I'm in the process of trying to scrape reddit (API-free) and I've run into a brick wall. On reddit, every page has a JSON representation that can be seen simply by appending .json
to the end, e.g. https://www.reddit.com/r/AskReddit.json
.
I installed NeatJS, and wrote a small chunk of code to clean the JSON up and print it:
require "rubygems"
require "json"
require "net/http"
require "uri"
require 'open-uri'
require 'neatjson'
url = ("https://www.reddit.com/r/AskReddit.json")

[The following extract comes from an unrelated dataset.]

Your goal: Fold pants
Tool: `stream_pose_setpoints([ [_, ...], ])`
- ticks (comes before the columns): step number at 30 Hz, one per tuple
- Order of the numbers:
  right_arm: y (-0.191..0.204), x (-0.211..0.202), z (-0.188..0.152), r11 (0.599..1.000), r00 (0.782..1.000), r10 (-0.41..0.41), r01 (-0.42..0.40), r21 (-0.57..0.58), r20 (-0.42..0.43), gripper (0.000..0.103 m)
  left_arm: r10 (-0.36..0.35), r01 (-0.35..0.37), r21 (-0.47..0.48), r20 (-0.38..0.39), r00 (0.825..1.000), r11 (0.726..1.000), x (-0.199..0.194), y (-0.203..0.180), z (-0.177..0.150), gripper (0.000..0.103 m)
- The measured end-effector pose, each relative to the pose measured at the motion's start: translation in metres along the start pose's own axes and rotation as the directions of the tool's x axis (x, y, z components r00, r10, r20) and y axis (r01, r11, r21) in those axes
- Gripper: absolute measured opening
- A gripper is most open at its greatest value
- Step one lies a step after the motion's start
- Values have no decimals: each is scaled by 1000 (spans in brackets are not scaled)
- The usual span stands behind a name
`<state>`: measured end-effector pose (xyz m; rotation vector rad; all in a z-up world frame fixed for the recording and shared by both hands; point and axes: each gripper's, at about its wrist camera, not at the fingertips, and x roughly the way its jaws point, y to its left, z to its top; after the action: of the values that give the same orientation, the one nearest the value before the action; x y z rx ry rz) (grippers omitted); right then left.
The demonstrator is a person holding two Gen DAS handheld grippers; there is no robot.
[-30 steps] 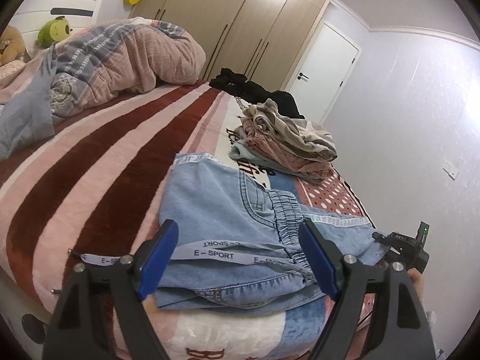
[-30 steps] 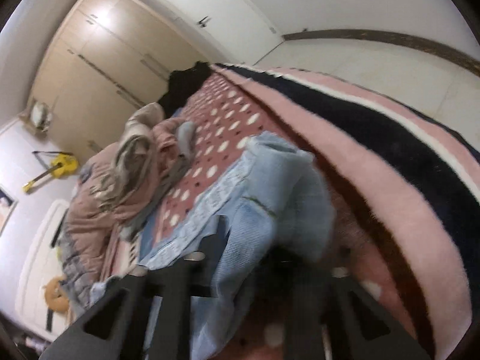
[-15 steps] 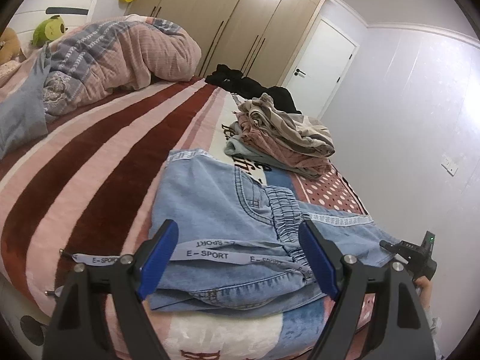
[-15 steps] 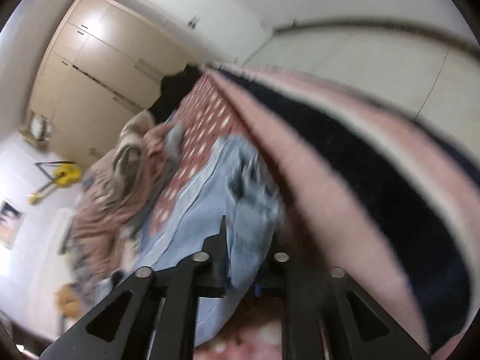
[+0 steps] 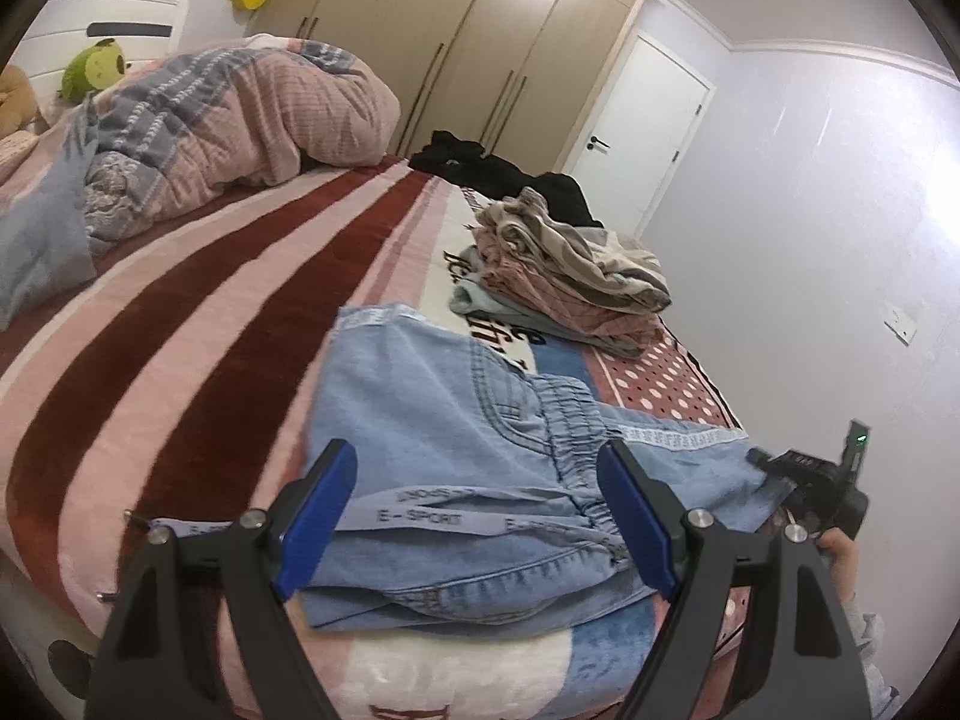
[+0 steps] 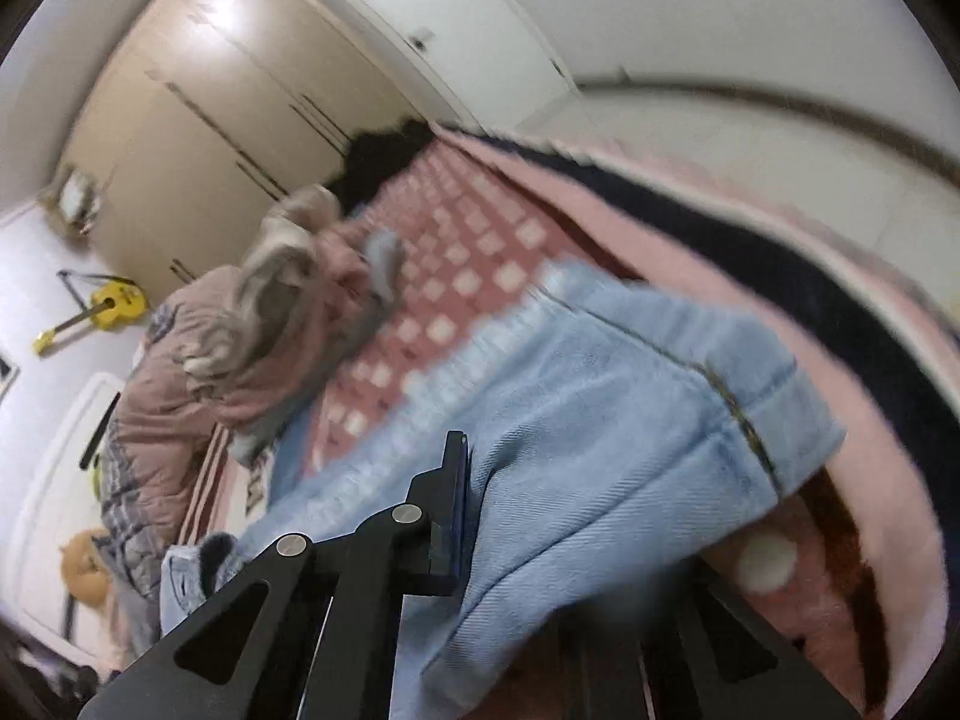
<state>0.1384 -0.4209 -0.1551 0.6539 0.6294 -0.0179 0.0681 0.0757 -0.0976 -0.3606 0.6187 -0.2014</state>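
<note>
Across the striped bed [image 5: 180, 324], at six o'clock of my left view, lie the pants [image 5: 456, 456], partly folded, waistband and drawstring [image 5: 420, 519] on top. One leg [image 6: 630, 420] trails out towards three o'clock, unfolded. My right claw [image 6: 540, 516] pinches that leg; my left claw [image 5: 474, 516] hangs spread above the waistband. I judge one fold remains.

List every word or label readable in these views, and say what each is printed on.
"E-SPORT": on the grey woven drawstring of the light blue denim pants; repeats beside it are upside down or cut off.
Large dark lettering on the striped bed blanket: partly covered, unreadable.
Right wrist view: nothing readable.
</note>
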Motion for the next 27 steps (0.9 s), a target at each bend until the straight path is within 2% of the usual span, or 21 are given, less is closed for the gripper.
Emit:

result = JSON.parse(open(url).read)
neatJS = JSON.neat_generate(result, wrap: 40, short: true, sorted: true, aligned: true, aroundColonN: 1)
puts neatJS
And it works fine:
(There's way more to that, it goes on for another few pages, the full JSON is here: http://pastebin.com/HDzFXqyU)
However, when I changed it to extract only the values I want:
url = ("https://www.reddit.com/r/AskReddit.json")

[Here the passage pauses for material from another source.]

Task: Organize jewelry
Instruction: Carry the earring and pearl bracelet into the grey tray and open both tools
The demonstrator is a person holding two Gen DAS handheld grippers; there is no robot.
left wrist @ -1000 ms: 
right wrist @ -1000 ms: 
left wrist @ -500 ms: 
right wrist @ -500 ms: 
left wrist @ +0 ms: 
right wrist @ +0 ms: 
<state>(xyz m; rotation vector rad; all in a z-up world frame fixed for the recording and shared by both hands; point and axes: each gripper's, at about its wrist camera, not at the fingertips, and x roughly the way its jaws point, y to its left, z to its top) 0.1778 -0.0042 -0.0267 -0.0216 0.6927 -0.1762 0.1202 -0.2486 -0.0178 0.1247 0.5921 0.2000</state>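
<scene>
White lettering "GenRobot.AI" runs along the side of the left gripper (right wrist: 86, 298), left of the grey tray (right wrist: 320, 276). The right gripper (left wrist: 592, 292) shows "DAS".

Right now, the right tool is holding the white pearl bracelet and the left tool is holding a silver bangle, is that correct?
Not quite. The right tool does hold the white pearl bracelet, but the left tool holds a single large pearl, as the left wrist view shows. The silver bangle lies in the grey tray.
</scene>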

result = JSON.parse(open(url).read)
neatJS = JSON.neat_generate(result, wrap: 40, short: true, sorted: true, aligned: true, aroundColonN: 1)
neatJS.each do |data|
puts data["title"]
puts data["url"]
puts data["id"]
end
It gave me an error:
002----extractallaskredditthreads.rb:17:in `<main>': undefined method `each' for #<String:0x0055f948da9ae8> (NoMethodError)
I've been trying different variations of the extractor for about two days and none of them have worked. I feel like I'm missing something incredibly obvious. If anyone could point out what I'm doing wrong, that would be appreciated.
EDIT
It turns out I had the wrong variable name:
neatSJ =/= neatJS
However, correcting this only changes the error I got:
002----extractallaskredditthreads.rb:17:in `<main>': undefined method `each' for #<String:0x0055f948da9ae8> (NoMethodError)
And as I said, I have been attempting multiple ways of extracting the tags, which may have caused my typo.
In this code:
result = JSON.parse(open(url).read)
neatJS = JSON.neat_generate(result, wrap: 40, short: true, sorted: true, aligned: true, aroundColonN: 1)
...result
is a Ruby Hash object, the result of parsing the JSON into a Ruby object with JSON.parse
. Meanwhile, neatJS
is a String, the result of calling JSON.neat_generate
on the result
Hash. It doesn't make sense to call each
on a string. If you want to access the values inside the JSON structure, you want to use the result
object, not the neatJS
string:
children = result["data"]["children"]
children.each do |child|
puts child["data"]["title"]
puts child["data"]["url"]
puts child["data"]["id"]
end